Assignment — Give the number of lines in the listing that contain "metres", with no other words.

Supplied material —

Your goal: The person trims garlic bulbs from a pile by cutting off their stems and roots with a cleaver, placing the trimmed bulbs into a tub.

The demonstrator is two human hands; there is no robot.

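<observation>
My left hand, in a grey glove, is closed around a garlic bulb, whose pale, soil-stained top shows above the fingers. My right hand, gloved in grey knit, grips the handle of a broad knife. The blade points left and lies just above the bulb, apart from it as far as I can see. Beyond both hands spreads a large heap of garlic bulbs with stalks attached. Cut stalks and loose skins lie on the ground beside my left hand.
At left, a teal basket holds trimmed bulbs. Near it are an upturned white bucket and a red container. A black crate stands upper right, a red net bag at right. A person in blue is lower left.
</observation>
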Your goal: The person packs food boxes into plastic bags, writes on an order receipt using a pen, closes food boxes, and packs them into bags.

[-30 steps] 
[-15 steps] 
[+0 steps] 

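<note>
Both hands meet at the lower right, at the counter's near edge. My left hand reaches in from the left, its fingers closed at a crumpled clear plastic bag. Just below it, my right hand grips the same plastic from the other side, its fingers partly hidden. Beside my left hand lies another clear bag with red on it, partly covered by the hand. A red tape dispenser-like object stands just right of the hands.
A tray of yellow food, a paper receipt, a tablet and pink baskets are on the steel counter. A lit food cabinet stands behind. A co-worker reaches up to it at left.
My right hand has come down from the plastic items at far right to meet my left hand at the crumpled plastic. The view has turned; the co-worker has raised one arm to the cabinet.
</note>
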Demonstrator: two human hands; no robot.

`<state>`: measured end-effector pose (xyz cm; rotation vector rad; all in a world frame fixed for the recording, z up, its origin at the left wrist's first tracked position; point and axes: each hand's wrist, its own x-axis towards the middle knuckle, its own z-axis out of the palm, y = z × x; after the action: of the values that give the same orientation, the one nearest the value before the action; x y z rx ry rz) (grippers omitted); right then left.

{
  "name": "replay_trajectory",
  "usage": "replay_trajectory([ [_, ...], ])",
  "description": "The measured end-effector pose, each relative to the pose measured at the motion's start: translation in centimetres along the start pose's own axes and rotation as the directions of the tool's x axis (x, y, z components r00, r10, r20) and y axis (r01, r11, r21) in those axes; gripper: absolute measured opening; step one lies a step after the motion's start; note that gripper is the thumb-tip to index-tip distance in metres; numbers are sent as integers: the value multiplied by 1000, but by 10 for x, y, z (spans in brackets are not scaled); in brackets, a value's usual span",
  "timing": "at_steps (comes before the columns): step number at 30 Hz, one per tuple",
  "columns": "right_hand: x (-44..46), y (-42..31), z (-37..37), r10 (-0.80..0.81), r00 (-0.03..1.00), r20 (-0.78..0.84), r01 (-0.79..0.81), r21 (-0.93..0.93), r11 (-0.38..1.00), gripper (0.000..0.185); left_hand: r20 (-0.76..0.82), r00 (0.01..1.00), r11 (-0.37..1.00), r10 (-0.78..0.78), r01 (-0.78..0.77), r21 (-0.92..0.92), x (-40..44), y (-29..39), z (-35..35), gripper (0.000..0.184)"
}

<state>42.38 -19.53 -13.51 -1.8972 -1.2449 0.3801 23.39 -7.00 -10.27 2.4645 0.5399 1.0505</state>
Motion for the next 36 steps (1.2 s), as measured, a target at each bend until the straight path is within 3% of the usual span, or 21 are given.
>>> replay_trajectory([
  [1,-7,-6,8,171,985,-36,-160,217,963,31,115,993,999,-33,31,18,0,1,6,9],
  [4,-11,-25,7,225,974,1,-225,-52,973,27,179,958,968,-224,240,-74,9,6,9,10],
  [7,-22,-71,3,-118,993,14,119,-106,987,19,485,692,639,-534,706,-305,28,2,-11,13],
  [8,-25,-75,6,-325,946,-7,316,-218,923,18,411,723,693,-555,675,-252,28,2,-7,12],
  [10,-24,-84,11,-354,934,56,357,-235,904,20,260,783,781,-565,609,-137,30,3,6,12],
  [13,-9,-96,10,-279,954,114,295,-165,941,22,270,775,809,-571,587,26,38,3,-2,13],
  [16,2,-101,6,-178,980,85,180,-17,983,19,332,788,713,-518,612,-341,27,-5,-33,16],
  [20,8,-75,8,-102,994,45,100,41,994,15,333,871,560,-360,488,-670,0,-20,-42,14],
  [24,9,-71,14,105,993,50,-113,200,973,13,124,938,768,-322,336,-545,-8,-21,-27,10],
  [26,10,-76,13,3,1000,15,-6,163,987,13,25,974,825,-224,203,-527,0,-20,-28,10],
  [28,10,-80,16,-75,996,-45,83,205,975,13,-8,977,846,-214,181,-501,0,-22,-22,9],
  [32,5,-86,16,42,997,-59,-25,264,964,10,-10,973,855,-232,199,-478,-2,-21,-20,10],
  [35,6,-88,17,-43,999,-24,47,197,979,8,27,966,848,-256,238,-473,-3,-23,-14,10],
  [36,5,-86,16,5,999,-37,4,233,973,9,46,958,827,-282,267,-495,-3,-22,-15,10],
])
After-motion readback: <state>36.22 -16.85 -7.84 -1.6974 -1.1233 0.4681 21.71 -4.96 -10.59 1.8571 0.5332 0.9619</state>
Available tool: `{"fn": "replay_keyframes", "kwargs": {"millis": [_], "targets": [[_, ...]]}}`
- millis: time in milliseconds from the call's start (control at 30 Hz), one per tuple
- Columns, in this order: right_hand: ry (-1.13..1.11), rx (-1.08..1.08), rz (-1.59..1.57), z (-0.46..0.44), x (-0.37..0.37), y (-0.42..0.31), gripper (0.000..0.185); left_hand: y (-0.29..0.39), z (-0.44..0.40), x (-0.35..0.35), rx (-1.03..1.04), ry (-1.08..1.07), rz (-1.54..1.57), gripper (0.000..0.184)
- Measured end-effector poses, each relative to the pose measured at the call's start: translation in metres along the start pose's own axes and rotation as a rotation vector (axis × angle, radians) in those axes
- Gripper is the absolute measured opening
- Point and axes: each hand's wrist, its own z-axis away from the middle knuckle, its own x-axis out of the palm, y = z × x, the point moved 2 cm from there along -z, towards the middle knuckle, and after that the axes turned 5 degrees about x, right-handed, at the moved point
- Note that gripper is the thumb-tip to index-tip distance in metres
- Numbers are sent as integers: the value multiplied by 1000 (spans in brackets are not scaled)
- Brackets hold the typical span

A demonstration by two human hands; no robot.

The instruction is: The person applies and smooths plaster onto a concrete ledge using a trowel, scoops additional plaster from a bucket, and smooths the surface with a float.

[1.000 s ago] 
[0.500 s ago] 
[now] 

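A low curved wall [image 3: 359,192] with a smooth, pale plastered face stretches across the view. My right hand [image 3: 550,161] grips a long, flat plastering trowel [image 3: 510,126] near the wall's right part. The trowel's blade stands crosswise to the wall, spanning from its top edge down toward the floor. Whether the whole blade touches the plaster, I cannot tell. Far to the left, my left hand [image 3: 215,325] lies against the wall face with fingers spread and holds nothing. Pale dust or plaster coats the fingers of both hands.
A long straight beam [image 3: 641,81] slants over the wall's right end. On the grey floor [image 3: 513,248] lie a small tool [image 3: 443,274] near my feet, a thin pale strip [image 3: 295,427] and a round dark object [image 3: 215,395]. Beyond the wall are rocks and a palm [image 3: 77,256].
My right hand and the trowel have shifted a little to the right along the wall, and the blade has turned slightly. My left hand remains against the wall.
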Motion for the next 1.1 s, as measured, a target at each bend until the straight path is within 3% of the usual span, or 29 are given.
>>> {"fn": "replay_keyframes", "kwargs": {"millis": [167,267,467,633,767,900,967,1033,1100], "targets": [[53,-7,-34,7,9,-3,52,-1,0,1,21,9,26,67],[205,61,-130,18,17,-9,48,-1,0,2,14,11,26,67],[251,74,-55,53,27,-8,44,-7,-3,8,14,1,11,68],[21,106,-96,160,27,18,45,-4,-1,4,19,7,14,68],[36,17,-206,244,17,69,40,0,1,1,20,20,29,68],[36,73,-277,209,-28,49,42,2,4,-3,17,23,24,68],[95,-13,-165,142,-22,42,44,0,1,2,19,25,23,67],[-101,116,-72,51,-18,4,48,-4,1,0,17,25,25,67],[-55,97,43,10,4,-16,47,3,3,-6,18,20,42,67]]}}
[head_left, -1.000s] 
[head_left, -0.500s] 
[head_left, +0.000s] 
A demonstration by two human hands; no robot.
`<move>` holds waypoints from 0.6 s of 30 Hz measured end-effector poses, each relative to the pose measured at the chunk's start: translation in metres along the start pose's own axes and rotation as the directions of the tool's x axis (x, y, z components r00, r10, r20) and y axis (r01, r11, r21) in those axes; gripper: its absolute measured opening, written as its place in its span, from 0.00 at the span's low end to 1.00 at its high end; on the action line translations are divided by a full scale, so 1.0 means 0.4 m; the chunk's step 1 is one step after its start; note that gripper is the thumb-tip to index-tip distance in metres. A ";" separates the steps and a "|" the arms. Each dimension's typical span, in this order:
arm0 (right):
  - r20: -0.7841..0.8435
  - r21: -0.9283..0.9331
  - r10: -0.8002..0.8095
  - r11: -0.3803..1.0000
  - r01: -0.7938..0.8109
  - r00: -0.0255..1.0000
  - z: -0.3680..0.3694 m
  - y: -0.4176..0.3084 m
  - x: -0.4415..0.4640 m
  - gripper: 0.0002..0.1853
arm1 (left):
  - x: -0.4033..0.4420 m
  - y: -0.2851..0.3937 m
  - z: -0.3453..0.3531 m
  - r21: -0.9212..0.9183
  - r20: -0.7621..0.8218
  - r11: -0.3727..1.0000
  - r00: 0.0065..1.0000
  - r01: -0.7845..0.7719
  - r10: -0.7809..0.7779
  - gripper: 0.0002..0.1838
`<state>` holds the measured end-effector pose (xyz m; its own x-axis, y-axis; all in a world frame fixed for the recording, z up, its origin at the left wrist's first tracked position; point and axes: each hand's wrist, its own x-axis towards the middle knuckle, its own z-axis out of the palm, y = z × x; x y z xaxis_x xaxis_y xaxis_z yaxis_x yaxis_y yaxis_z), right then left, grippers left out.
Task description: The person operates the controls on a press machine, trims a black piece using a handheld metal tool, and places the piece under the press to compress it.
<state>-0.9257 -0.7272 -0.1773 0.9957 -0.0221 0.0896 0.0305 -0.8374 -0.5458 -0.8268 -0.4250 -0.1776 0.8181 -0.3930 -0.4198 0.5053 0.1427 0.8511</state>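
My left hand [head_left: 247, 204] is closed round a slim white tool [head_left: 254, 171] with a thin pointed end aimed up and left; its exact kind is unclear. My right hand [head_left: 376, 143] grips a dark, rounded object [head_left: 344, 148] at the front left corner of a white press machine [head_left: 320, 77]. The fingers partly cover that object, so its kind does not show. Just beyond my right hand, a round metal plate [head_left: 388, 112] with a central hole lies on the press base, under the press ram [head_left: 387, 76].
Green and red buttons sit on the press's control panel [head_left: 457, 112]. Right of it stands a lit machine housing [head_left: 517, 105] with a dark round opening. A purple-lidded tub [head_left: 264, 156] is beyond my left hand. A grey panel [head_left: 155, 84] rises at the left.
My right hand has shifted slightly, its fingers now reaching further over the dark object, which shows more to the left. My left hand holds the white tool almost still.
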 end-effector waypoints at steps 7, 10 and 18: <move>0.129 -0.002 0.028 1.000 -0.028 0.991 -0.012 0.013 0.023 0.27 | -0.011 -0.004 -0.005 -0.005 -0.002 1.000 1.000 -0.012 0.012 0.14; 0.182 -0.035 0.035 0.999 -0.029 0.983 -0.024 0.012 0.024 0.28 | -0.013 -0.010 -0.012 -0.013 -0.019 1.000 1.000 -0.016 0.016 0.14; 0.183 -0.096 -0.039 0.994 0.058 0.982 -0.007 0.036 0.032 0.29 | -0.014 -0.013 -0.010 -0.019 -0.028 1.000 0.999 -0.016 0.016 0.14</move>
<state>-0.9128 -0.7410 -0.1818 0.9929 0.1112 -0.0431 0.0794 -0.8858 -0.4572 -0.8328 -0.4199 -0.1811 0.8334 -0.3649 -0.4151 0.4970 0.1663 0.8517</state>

Written response — 4